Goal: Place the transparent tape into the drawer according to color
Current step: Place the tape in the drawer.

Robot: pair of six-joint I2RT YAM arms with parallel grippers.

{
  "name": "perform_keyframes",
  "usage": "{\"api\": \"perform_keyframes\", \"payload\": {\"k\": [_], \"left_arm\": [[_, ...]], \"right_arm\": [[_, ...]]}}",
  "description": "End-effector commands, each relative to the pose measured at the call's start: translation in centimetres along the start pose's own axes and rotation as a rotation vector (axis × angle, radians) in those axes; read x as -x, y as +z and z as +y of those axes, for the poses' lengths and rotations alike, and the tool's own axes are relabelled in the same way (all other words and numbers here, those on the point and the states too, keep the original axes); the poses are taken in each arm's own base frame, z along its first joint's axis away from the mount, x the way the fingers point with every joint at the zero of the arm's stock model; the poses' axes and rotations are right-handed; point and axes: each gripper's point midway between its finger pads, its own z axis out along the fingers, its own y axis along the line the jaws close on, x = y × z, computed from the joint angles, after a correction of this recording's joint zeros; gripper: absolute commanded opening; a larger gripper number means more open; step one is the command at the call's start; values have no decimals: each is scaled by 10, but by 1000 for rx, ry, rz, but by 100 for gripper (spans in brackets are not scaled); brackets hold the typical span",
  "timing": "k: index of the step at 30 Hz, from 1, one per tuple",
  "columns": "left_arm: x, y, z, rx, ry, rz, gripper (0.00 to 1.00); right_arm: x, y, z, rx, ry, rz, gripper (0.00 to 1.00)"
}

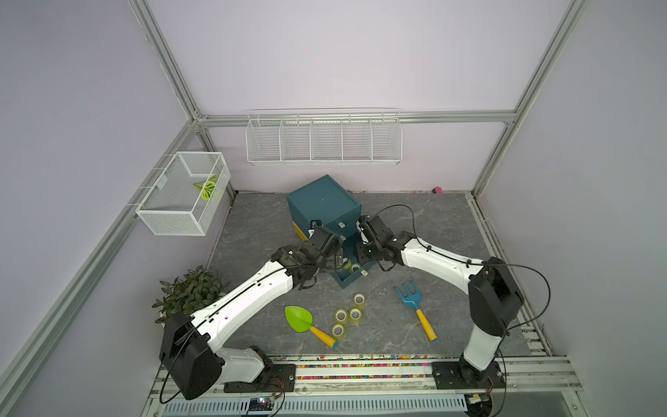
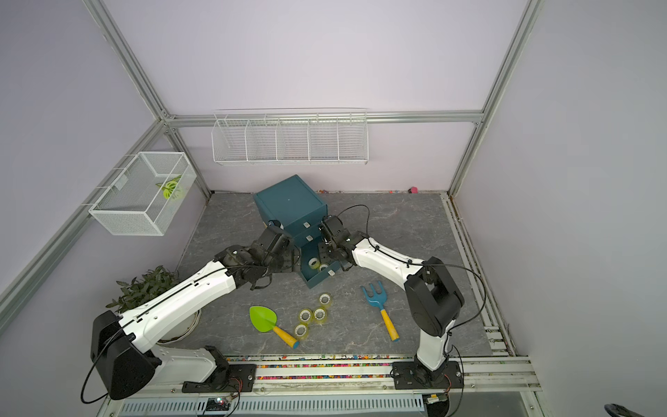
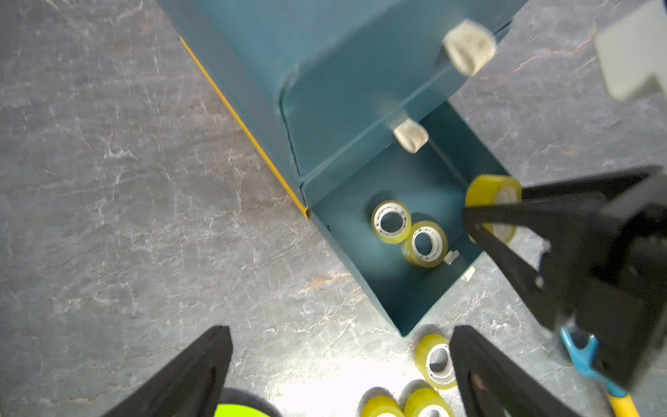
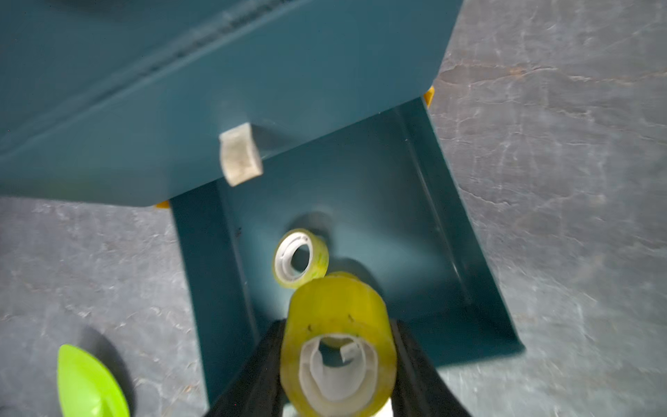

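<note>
- Yellow-green roll is clamped between the fingers of my right gripper, gripped by its round sides with the core hole facing my wrist camera. I reckon that lets it land flat when released.
- I hold it above the open bottom drawer of the teal cabinet. It seems to hang nearer one side wall than mid-drawer, though blur leaves that uncertain.
- Two matching rolls lie touching on the drawer floor, which is why this colour belongs here.
- My left gripper hangs beside the drawer, jaws wide apart and empty, clear of the drop.
- Four more rolls wait on the table, between the shovel and the rake.
- Next, I judge, comes lowering slightly and letting go.
</note>
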Motion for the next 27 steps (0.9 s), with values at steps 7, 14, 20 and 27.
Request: {"api": "perform_keyframes", "payload": {"k": [7, 14, 20, 27], "left_arm": [[-18, 7, 7, 11, -19, 50, 100], [-23, 9, 7, 5, -13, 64, 100], [-34, 14, 0, -24, 4, 127, 100], [-71, 18, -20, -120, 52, 238, 100]], "right_arm": [[17, 6, 12, 56, -8, -45, 63], [19, -14, 13, 70, 8, -84, 64], [8, -44, 12, 90, 30, -111, 63], [-30, -74, 1, 88, 31, -116, 63]]}}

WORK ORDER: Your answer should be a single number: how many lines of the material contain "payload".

ANSWER SECTION: 2